== Segment start ==

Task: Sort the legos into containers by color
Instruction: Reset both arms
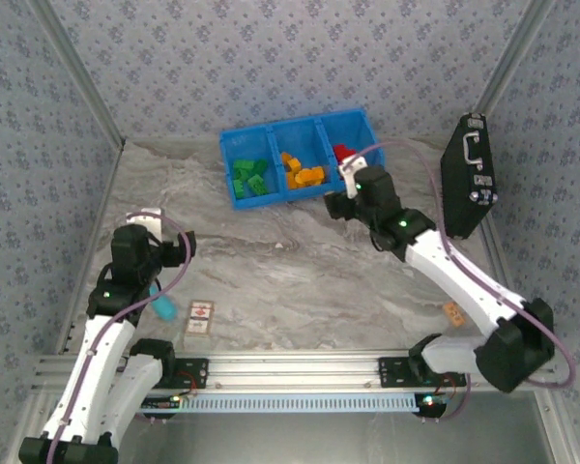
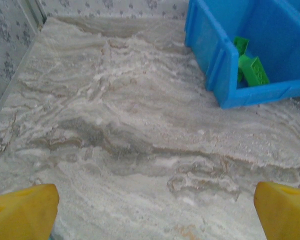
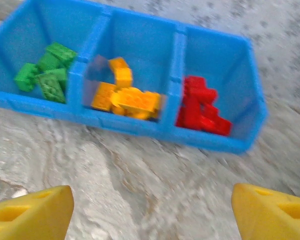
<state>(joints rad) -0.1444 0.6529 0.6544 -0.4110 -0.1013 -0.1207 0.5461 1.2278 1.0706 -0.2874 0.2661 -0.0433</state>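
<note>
The blue container bin (image 1: 362, 124) stands at the back of the table with three compartments. Green legos (image 3: 46, 71) lie in the left one, orange-yellow legos (image 3: 124, 95) in the middle one, red legos (image 3: 202, 106) in the right one. From above I see the same green (image 1: 249, 179), orange (image 1: 302, 172) and red (image 1: 343, 153) piles. My right gripper (image 1: 340, 188) hovers just in front of the red compartment; in its wrist view it (image 3: 152, 215) is open with bare table between the yellow fingers. My left gripper (image 1: 179, 249) is open over bare table at the left, empty (image 2: 152, 215).
A black case with a metal handle (image 1: 469, 174) leans at the right wall. A light-blue cylinder (image 1: 162, 307) and a small printed card (image 1: 201, 317) lie near the left arm. A small orange piece (image 1: 452, 311) lies by the right arm. Walls enclose the table.
</note>
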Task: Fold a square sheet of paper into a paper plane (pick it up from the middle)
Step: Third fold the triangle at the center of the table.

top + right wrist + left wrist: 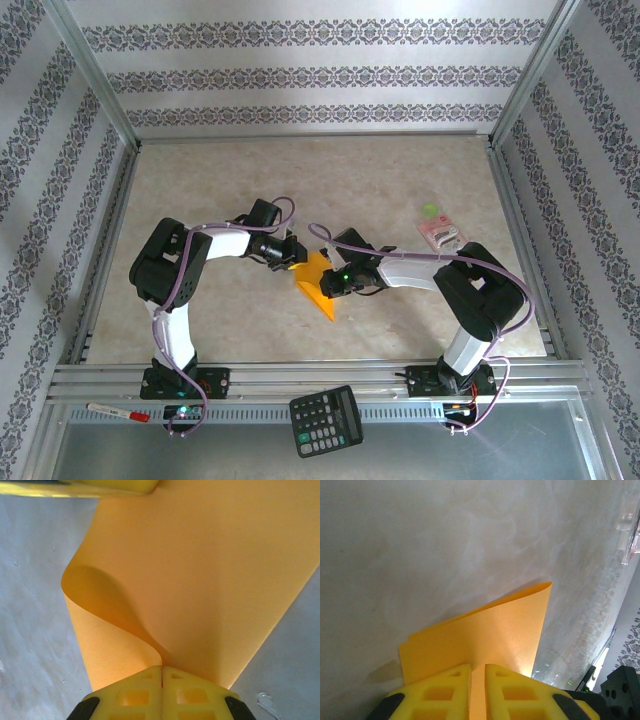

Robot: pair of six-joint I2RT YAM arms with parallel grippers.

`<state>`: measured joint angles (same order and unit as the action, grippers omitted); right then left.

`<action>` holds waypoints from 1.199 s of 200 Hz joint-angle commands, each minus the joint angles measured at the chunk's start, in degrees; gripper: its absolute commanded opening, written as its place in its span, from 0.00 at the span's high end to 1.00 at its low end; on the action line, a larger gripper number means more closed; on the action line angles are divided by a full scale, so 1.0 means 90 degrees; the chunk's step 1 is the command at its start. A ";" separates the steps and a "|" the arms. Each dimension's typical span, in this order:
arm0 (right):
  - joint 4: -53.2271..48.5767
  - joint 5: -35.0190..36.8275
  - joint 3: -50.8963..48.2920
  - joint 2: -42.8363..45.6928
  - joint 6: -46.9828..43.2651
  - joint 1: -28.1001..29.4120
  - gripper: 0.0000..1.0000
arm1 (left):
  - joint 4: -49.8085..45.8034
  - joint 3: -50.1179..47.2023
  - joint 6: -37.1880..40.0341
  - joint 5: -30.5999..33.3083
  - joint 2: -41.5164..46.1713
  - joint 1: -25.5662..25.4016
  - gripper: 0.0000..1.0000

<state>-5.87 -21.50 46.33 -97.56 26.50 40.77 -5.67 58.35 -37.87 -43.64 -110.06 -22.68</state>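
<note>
The orange-yellow sheet of paper sits mid-table between both grippers, partly folded, one point toward the front. My right gripper is shut on it; in the right wrist view the paper curls up out of the closed jaws. My left gripper meets the sheet from the left. In the left wrist view the doubled paper lies flat beneath its fingers, whose jaws stand a narrow gap apart with paper showing through. One left finger rests on the sheet's top edge.
A small pink packet and a green bit lie at the right rear of the table. A black calculator and a red-capped marker rest on the metal rail in front. Aluminium frame posts border the table.
</note>
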 commanded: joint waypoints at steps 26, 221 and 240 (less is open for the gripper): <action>-0.0082 0.0658 -0.0191 -0.0205 0.0566 0.0108 1.00 | -0.0571 0.0681 0.0089 0.0373 0.0277 0.0054 0.70; -0.0068 0.0896 0.0214 -0.0635 0.1040 -0.0052 1.00 | 0.1686 -0.2465 -0.1337 0.0561 0.2347 -0.1749 1.00; -0.0078 0.0896 0.0199 -0.0635 0.1036 -0.0045 1.00 | 0.1836 -0.2430 -0.1393 0.0518 0.2141 -0.1853 1.00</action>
<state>-2.33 -17.39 49.74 -101.21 36.10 41.34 6.48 36.71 -48.73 -37.56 -88.66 -37.80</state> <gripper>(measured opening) 0.045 0.055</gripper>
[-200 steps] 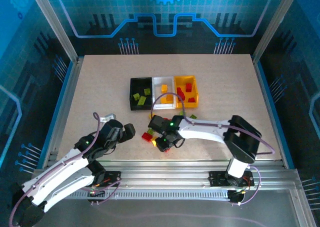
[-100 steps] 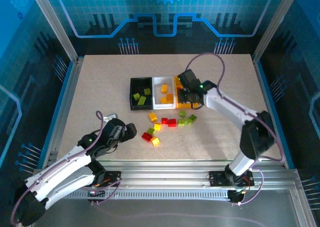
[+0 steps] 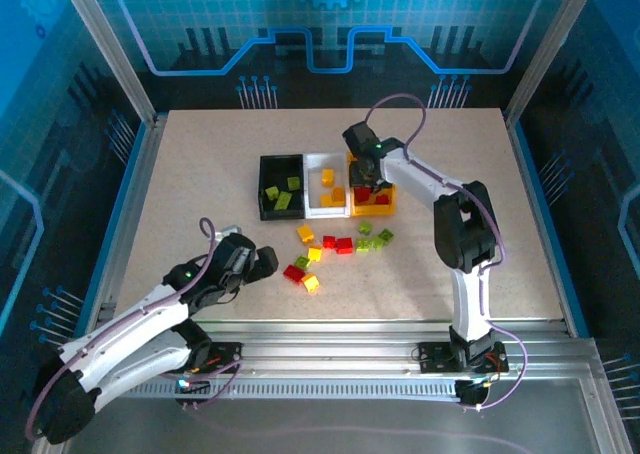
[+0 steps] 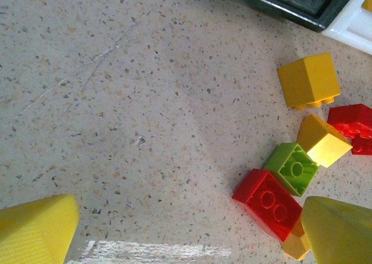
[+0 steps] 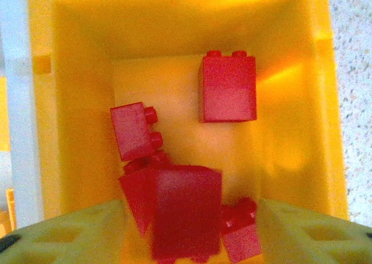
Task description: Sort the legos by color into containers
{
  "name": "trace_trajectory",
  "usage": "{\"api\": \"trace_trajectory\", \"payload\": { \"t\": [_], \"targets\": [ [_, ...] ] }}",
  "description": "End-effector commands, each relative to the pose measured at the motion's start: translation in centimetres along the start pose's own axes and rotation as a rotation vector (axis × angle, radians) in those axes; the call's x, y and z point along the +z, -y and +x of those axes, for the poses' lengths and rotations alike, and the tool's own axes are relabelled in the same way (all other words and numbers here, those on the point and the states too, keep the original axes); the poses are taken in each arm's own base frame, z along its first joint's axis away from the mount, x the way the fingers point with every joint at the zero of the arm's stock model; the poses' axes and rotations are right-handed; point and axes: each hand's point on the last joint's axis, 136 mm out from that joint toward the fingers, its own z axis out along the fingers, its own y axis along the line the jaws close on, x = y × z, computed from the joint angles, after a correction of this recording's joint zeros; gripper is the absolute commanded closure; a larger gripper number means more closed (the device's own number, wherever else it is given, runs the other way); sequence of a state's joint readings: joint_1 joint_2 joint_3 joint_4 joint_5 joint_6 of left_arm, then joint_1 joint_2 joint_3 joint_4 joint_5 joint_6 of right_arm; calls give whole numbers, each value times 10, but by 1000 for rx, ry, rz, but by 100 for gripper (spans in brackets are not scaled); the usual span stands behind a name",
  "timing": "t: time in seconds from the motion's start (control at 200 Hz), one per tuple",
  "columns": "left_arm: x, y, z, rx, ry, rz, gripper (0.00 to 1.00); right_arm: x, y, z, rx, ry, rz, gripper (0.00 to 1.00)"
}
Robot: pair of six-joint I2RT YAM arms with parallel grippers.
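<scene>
Right tool (image 3: 366, 182) sits over the yellow bin (image 3: 391, 190), the rightmost of three joined bins at mid worktop (image 3: 200, 174). In the right wrist view the tool (image 5: 186, 238) is spread wide, with its fingers (image 5: 64, 232) at the two lower corners of the frame. A blurred red brick (image 5: 186, 211) shows between them with a gap on each side, touching neither finger. Whether it rests on the bin floor I cannot tell.

On the bin floor beyond it are an upright red brick (image 5: 228, 89) near the far wall and a tilted red brick (image 5: 133, 130) by the left wall. One more red brick (image 5: 241, 236) is at the near right.

Black bin (image 3: 283, 158) holds green bricks (image 3: 283, 202). White bin (image 3: 327, 157) holds orange bricks (image 3: 338, 195).

Left tool (image 3: 262, 262) is low over the worktop, just left of the loose pile. The left wrist view shows this tool (image 4: 186, 238) wide open and gripping nothing. Its right finger (image 4: 337, 232) overlaps a small orange brick (image 4: 295, 248) and ends just beside a flat red brick (image 4: 268, 197).

Loose bricks near it:
- green brick (image 4: 293, 168), touching that flat red brick
- two yellow bricks (image 4: 308, 81), one of them tilted
- another red brick (image 4: 354, 127) at the frame edge

From above, the pile (image 3: 344, 245) lies just in front of the bins, mixing red, yellow and green.
</scene>
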State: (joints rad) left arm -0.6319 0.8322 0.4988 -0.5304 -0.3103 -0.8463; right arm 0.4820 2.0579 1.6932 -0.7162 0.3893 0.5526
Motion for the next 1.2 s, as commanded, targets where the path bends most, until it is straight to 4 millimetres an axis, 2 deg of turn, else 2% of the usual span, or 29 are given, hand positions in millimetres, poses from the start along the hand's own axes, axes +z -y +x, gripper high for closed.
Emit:
{"api": "trace_trajectory", "payload": {
  "t": [0.0, 0.15, 0.245, 0.395, 0.495, 0.625, 0.705, 0.78, 1.051, 1.196],
  "targets": [
    [-2, 16, -7, 23, -4, 45, 1, -11, -2, -12, 34, 24, -23, 29],
    [7, 27, -4, 62, -41, 62, 1, -39, -11, -17, 32, 75, -84, 27],
    [17, 40, 1, 98, -87, 90, 1, -57, -18, -10, 23, 98, -129, 27],
    [40, 62, 14, 144, -203, 109, 30, -75, -21, 13, -3, 104, -161, 27],
    [54, 70, 23, 175, -255, 92, 30, -80, -13, 25, 14, 100, -169, 27],
    [62, 64, 32, 199, -281, 39, 29, -80, 1, 37, 34, 93, -160, 27],
    [62, 53, 37, 198, -294, -6, 35, -79, 8, 42, 46, 85, -156, 26],
    [59, 45, 41, 196, -300, -15, 37, -79, 12, 44, 59, 84, -156, 26],
    [60, 28, 60, 203, -357, -37, 42, -80, 16, 39, 87, 96, -160, 26],
    [64, 12, 60, 227, -373, -140, 46, -85, 17, 37, 94, 108, -165, 26]
  ]
}}
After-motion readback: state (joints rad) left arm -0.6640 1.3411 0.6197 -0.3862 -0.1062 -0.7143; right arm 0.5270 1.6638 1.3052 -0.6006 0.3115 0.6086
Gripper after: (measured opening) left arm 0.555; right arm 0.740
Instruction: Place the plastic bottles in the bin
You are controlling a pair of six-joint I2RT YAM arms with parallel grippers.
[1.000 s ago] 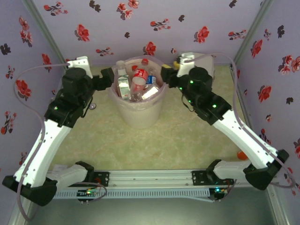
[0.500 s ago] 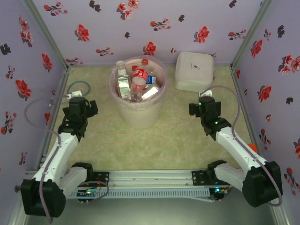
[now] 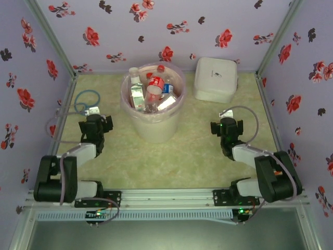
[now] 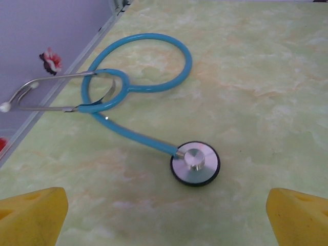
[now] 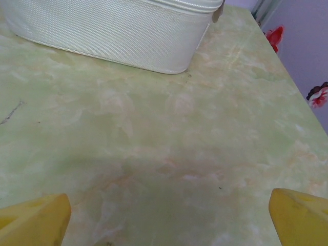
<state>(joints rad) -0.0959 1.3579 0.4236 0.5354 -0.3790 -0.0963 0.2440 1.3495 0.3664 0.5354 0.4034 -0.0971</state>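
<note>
Round whitish-pink bin with pale pink bag liner (image 3: 152,125) stands far centre on the green marbled tabletop (image 3: 197,156). The small clear plastic bottles with coloured labels and caps (image 3: 150,89) sit packed inside it, up to the rim. Left gripper (image 4: 164,218): jaws spread wide, holding nothing, facing a blue-tubed stethoscope (image 4: 138,87). Right gripper (image 5: 166,218): jaws spread wide, empty, near a white square lidded box (image 5: 113,31). Judgement: every bottle visible is binned; task appears complete, nothing left.

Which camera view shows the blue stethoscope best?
The left wrist view: the stethoscope is near and sharp, with its tubing loop, metal ear tubes and round chest piece easy to see. The top view gives just a small, distant blue loop of its tubing.
</note>
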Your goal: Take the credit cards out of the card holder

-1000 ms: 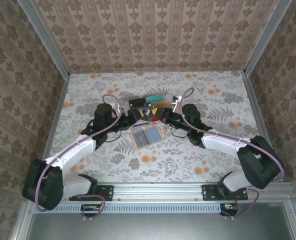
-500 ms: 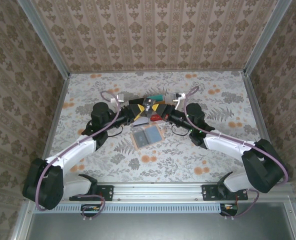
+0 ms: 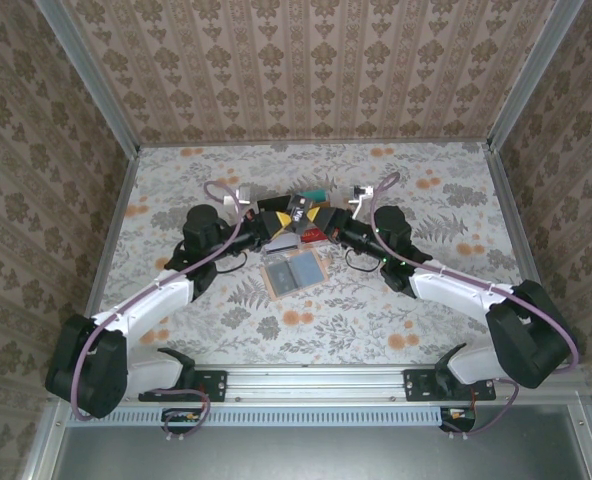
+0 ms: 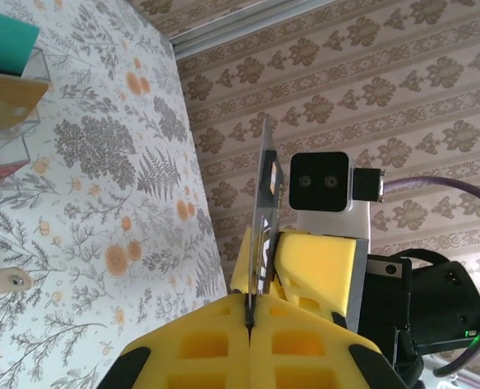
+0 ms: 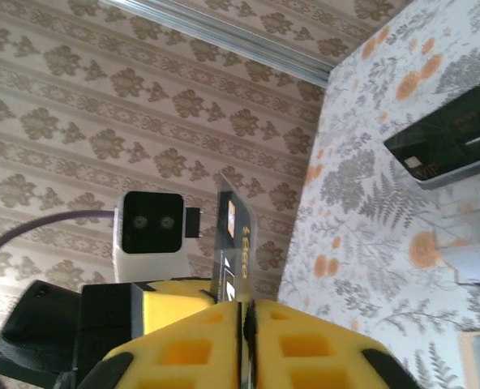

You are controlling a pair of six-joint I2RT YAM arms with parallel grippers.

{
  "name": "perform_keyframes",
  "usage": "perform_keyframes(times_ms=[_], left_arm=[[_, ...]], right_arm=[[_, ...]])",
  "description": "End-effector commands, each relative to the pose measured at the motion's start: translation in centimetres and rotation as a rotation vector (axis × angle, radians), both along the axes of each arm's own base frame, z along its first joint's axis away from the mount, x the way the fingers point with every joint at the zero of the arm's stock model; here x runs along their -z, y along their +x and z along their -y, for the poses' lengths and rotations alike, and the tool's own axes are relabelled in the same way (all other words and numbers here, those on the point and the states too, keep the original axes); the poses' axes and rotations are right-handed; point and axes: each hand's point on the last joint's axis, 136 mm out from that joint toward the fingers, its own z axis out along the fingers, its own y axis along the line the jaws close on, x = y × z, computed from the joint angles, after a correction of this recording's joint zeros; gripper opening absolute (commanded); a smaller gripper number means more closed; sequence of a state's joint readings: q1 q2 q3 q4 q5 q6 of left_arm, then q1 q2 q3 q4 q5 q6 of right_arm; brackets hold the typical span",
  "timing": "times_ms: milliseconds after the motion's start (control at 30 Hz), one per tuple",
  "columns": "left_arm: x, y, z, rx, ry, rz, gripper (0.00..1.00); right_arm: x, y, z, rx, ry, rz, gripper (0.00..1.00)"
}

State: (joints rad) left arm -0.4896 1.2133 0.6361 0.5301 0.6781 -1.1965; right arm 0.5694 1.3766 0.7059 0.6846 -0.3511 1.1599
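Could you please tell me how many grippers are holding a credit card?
2: the left gripper and the right gripper, facing each other, each pinch the same credit card.

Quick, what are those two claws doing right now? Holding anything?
Left gripper: closed, pinching a thin dark card.
Right gripper: closed on a thin dark card too; whether it is the same one cannot be told.

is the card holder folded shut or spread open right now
Spread open: the card holder lies flat, both grey-blue inner pockets facing up. Too small to tell whether they are empty.
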Motion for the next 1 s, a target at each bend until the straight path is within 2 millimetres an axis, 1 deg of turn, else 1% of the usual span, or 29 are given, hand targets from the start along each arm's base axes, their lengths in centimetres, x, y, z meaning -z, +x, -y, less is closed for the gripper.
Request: perform_keyframes(times_ms=[0,67,133,233,300,333,400,467,567,667,700,767,867,967], left_arm=[[1.6,0.2,-0.6,-0.008,0.114,0.009,0.00],[2.7,0.5,-1.5,-0.042,0.237,0.023,0.00],[3.3,0.8,-2.6,-0.058,0.378,0.070,0.00],[3.3,1.6,-4.2,-0.062,0.564,0.179,0.00],[3.1,2.0,-4.7,-0.035,0.657,0.265,0.00],[2.9,2.8,-5.7,-0.043,0.700,0.301,0.00],[2.2,3.6,-6.3,-0.015,0.762,0.385,0.00],[1.4,4.6,-6.7,0.018,0.819,0.472,0.00],[0.1,6.1,-6.6,0.073,0.874,0.602,0.00],[-0.5,8.4,-6.5,0.117,0.919,0.669,0.00],[-0.6,8.7,-6.3,0.149,0.921,0.692,0.00],[-0.3,10.0,-5.9,0.206,0.958,0.760,0.00],[0.3,11.5,-5.6,0.283,1.011,0.896,0.00],[0.6,12.0,-5.3,0.380,0.985,0.973,0.00]], right_arm=[[0.6,-0.4,1.0,0.021,-0.094,-0.042,0.36],[1.8,-0.5,2.1,0.062,-0.194,-0.078,0.59],[2.7,-0.6,3.3,0.095,-0.291,-0.094,0.71],[3.7,-0.5,5.0,0.137,-0.401,-0.099,0.82],[4.1,-0.2,6.0,0.154,-0.429,-0.101,0.89],[4.3,0.0,6.4,0.161,-0.435,-0.104,0.92],[4.5,0.4,7.3,0.177,-0.441,-0.104,0.99],[4.5,0.9,8.0,0.187,-0.446,-0.103,1.00],[4.7,1.4,8.7,0.189,-0.472,-0.101,1.00],[4.9,2.0,9.2,0.193,-0.481,-0.113,1.00],[4.9,2.1,9.2,0.188,-0.478,-0.118,0.99],[4.8,2.2,9.4,0.184,-0.480,-0.121,1.00],[5.0,2.1,9.9,0.187,-0.494,-0.126,0.99],[5.3,2.1,10.1,0.186,-0.494,-0.137,1.00]])
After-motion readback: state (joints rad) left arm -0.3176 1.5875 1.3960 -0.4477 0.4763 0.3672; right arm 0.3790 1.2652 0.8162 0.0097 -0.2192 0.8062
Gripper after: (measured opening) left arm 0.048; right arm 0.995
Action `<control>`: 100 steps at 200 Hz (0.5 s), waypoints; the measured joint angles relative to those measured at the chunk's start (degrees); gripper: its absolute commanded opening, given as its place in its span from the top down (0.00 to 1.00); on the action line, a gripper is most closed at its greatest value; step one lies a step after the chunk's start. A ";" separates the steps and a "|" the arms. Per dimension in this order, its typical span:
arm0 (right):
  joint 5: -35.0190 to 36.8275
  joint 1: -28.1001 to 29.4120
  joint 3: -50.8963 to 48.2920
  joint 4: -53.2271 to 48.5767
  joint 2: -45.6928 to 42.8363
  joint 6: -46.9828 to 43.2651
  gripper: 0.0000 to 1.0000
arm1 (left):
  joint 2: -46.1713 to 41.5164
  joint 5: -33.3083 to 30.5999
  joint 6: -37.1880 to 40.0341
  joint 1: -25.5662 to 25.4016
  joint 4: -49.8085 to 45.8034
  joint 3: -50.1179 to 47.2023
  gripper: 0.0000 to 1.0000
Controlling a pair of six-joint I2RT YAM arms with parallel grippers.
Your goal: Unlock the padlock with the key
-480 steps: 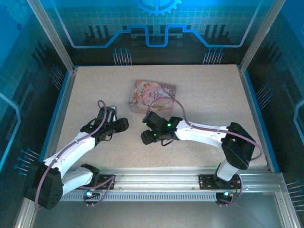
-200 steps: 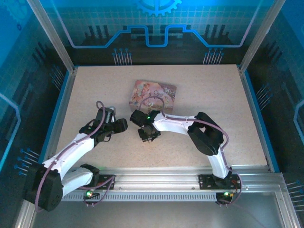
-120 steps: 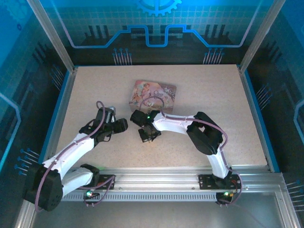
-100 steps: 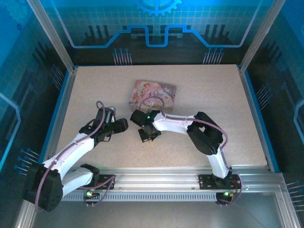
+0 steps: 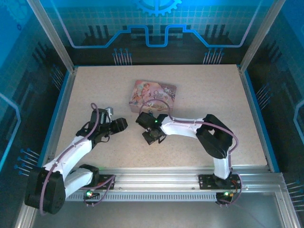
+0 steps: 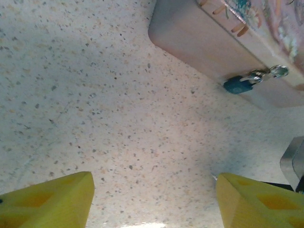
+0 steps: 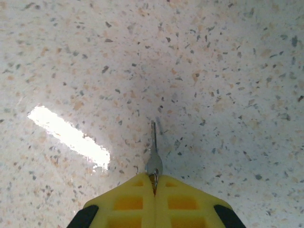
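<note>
Where it hangs low against the side wall of the pink tin (image 6: 204,42), the padlock (image 6: 236,84) lies along that wall, blue body left, shackle right. Key (image 7: 153,145): pinched by its head in the right gripper (image 7: 154,180), jaws clamped, blade pointing straight ahead over bare tabletop (image 7: 228,71). Left gripper (image 6: 154,180): jaws wide apart, grasping nothing; the padlock lies ahead, to its right.

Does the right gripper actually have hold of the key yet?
Touching. Right wrist view: the right gripper is clamped on the key at its head, blade sticking out ahead.
</note>
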 measured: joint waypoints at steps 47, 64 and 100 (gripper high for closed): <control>-0.11 -0.28 -4.59 6.08 -6.29 -5.95 1.00 | -1.38 8.15 -4.42 1.68 6.47 -2.10 0.38; -0.31 -0.85 -5.03 7.69 -7.21 -6.93 1.00 | -0.87 10.32 -6.75 1.73 10.34 -3.21 0.41; -0.87 -1.66 -7.26 10.97 -8.22 -7.30 1.00 | 1.66 13.60 -12.94 1.75 19.98 -8.50 0.49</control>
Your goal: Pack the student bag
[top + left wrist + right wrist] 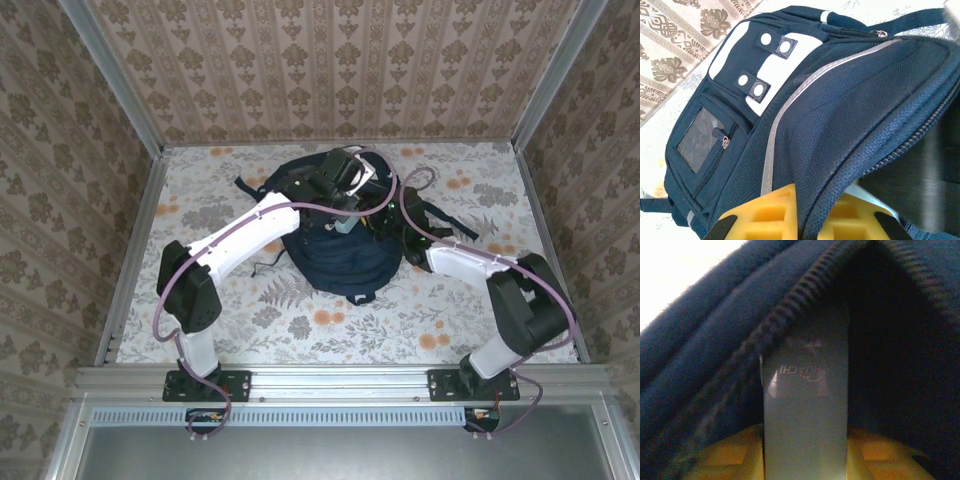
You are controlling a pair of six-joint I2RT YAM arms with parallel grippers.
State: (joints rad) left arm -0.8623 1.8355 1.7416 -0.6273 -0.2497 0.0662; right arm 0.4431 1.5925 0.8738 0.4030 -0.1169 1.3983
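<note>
Left hand (pixel 812 220) pinches the large navy blue fabric backpack (pixel 840 115) at its rim; right hand (pixel 805 460) grips a flat grey slab (pixel 805 405) inside.

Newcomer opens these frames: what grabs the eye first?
The navy student bag dominates, lying in the middle of the floral tabletop. The left gripper pinches its zippered flap, and the right gripper holds a pale grey flat item at the bag's dark opening.

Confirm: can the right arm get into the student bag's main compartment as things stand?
Probably yes. The left arm, jaws shut on the student bag's zipper-edged flap, holds the mouth open; the right arm's jaws grip a flat grey item right at that opening, under the zipper.
</note>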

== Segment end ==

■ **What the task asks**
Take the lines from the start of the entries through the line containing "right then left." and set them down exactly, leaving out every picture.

■ **Response**
Task: Sort the legos into containers by color
Instruction: Reset both arms
<state>(joints rad) -0.1444 0.6529 0.6544 -0.4110 -0.1013 -0.1207 0.5461 1.2278 1.0706 -0.2874 0.2661 -0.0433</state>
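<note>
The blue container bin (image 1: 362, 124) stands at the back of the table with three compartments. Green legos (image 3: 46, 71) lie in the left one, orange-yellow legos (image 3: 124, 95) in the middle one, red legos (image 3: 202, 106) in the right one. From above I see the same green (image 1: 249, 179), orange (image 1: 302, 172) and red (image 1: 343, 153) piles. My right gripper (image 1: 340, 188) hovers just in front of the red compartment; in its wrist view it (image 3: 152, 215) is open with bare table between the yellow fingers. My left gripper (image 1: 179, 249) is open over bare table at the left, empty (image 2: 152, 215).
A black case with a metal handle (image 1: 469, 174) leans at the right wall. A light-blue cylinder (image 1: 162, 307) and a small printed card (image 1: 201, 317) lie near the left arm. A small orange piece (image 1: 452, 311) lies by the right arm. Walls enclose the table.
</note>
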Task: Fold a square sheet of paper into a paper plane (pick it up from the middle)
Step: Third fold the triangle at the center of the table.

top + right wrist + left wrist: 

Robot: pair of six-joint I2RT YAM arms with parallel grippers.

`<state>`: measured joint angles (same order and unit as the action, grippers omitted); right then left.

The output returned above is complete.